The United States, Australia, and to a lesser extent Brazil, Mexico, the United Kingdom and Japan have "deregulated" their airlines. In the past, these governments dictated airfares, route networks, and other operational requirements for each airline. Since deregulation, airlines have been largely free to negotiate their own operating arrangements with different airports, enter and exit routes easily, and to levy airfares and supply flights according to market demand.
The entry barriers for new airlines are lower in a deregulated market, and so the U.S. has seen hundreds of airlines start up (sometimes for only a brief operating period). This has produced far greater competition than before deregulation in most markets, and average fares tend to drop 20% or more. The added competition, together with pricing freedom, means that new entrants often take market share with highly reduced rates that, to a limited degree, full service airlines must match. This is a major constraint on profitability for established carriers, which tend to have a higher cost base.
As a result, profitability in a deregulated market is uneven for most airlines. These forces have caused some major airlines to go out of business, in addition to most of the poorly established new entrants.
International
Singapore Airlines Boeing 747-412 taking off from London Heathrow Airport. The Boeing 747-412 was the flagship of the SIA fleet since its first delivery on March 18, 1989 until the delivery of the Airbus A380 in 2008.
Groups such as the International Civil Aviation Organization establish worldwide standards for safety and other vital concerns. Most international air traffic is regulated by bilateral agreements between countries, which designate specific carriers to operate on specific routes.

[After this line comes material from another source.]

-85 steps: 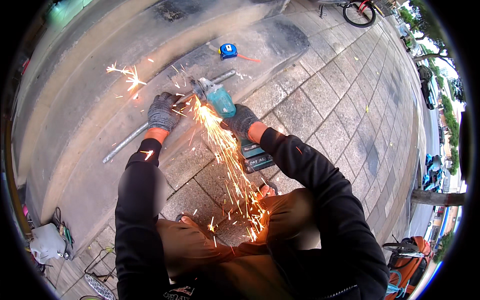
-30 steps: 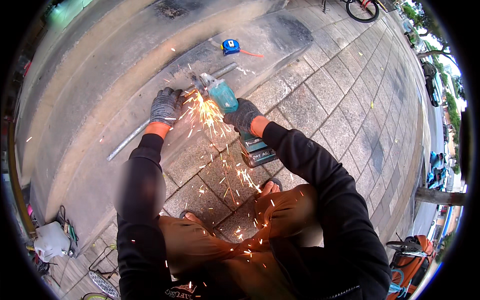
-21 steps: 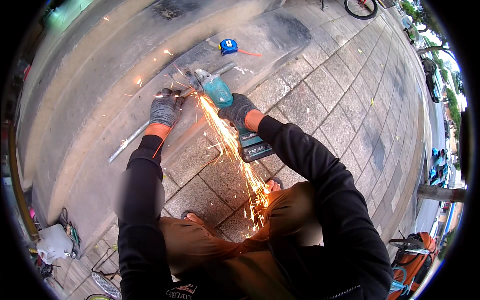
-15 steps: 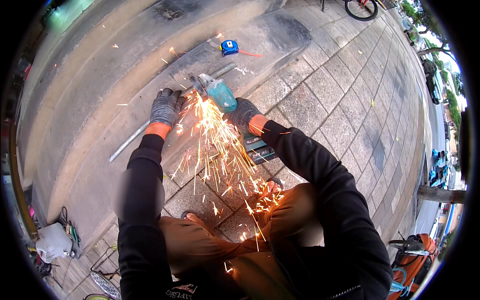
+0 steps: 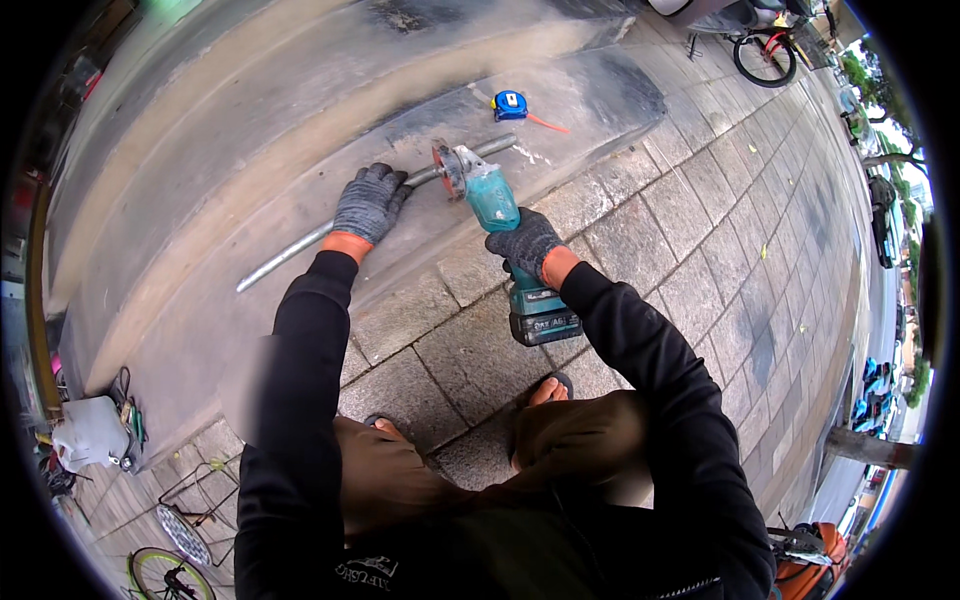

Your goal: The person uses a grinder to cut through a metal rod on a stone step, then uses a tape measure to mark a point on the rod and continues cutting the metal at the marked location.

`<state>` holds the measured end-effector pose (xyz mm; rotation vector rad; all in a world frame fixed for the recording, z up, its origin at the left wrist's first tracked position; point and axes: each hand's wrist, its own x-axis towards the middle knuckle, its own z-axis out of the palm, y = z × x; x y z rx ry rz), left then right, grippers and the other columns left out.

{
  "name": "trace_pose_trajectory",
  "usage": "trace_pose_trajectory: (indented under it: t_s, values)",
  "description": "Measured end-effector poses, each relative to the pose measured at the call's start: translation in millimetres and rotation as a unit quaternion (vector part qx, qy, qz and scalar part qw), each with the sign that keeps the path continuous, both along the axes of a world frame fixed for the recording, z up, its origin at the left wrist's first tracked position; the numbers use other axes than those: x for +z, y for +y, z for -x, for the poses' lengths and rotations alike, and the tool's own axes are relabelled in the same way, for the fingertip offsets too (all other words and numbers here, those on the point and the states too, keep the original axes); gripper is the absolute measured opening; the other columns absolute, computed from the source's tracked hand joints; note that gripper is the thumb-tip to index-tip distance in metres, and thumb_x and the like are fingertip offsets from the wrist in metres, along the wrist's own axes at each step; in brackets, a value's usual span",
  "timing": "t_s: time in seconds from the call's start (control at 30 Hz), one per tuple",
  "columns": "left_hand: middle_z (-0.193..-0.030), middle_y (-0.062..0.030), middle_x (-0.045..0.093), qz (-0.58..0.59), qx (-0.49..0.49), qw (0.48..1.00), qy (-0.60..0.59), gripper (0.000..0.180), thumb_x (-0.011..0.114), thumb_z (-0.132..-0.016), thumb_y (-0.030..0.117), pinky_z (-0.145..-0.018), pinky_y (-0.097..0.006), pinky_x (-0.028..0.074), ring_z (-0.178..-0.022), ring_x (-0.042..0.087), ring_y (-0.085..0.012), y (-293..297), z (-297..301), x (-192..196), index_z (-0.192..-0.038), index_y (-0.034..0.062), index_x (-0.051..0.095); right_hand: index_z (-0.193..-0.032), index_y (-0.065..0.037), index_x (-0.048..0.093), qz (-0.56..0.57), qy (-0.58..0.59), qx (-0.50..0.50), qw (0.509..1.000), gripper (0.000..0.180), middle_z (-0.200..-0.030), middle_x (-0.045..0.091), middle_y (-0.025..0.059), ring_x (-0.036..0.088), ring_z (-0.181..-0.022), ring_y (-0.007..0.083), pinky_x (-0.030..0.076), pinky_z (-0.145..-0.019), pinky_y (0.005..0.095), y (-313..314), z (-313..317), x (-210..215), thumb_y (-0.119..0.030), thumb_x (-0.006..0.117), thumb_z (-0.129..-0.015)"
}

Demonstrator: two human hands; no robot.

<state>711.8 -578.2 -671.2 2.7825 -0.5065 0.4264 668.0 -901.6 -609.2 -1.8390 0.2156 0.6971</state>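
Note:
A long grey metal pipe (image 5: 285, 258) lies slantwise on the concrete step. My left hand (image 5: 370, 205), in a grey knit glove with an orange cuff, grips the pipe near its middle and holds it against the step. In my right hand (image 5: 528, 243), gloved alike, is a teal cordless angle grinder (image 5: 492, 200), held by its body with the black battery toward me. Its cutting disc (image 5: 448, 170) with a guard is at the pipe, just right of my left fingers; no sparks fly. Whether the disc touches the pipe, I cannot tell.
A blue tape measure (image 5: 510, 105) with a red strap lies on the step beyond the grinder. Paving stones (image 5: 640, 225) stretch to the right. A white container (image 5: 90, 435) stands at lower left, near a bicycle (image 5: 170, 575). Another bicycle (image 5: 765, 58) is at top right.
The bright spray of sparks between the grinder and my knees has stopped. My view has shifted, so the hands, pipe and tape measure appear farther right. Both hands keep their holds.

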Motion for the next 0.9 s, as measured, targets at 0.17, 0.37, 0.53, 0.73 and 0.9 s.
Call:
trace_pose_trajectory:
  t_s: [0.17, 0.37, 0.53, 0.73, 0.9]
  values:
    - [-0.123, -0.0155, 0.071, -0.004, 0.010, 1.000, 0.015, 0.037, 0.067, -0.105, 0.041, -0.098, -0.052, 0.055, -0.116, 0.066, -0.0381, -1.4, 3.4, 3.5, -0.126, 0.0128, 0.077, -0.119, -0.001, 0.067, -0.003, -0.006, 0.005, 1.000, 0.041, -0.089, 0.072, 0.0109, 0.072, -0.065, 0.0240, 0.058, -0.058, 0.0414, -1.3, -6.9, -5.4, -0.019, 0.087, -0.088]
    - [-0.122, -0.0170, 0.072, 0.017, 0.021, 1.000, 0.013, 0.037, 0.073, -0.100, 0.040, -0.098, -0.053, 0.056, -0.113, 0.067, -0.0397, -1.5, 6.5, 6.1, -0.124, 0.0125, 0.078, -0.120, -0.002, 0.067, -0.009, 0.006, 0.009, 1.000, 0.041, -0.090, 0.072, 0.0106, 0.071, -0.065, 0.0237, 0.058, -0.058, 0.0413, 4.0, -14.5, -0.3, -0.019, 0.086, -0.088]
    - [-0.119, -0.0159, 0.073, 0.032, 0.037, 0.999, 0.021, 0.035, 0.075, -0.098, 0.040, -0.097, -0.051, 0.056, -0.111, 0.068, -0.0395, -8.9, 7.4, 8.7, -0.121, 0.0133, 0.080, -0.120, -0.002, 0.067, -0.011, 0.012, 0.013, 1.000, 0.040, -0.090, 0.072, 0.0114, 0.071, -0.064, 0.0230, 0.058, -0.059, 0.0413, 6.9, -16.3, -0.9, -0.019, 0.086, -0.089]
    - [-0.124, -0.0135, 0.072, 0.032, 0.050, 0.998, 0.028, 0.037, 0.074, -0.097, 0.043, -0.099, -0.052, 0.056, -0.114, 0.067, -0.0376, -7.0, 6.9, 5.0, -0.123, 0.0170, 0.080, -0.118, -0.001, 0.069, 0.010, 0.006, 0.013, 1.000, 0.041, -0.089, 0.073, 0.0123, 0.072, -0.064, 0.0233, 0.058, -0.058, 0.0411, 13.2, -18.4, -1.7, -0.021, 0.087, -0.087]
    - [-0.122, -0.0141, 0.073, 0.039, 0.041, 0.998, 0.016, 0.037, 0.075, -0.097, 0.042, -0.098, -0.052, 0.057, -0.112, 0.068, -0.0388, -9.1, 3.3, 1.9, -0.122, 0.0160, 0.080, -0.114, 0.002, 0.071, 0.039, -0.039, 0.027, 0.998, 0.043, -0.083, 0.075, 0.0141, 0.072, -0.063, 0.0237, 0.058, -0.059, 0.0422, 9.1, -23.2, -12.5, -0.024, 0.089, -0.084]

The model of such an agreement was the Bermuda Agreement between the US and UK following World War II, which designated airports to be used for transatlantic flights and gave each government the authority to nominate carriers to operate routes.
Bilateral agreements are based on the "freedoms of the air," a group of generalized traffic rights ranging from the freedom to overfly a country to the freedom to provide domestic flights within a country (a very rarely granted right known as cabotage). Most agreements permit airlines to fly from their home country to designated airports in the other country: some also extend the freedom to provide continuing service to a third country, or to another destination in the other country while carrying passengers from overseas.
In the 1990s, "open skies" agreements became more common. These agreements take many of these regulatory powers from state governments and open up international routes to further competition. Open skies agreements have met some criticism, particularly within the European Union, whose airlines would be at a comparative disadvantage with the United States' because of cabotage restrictions.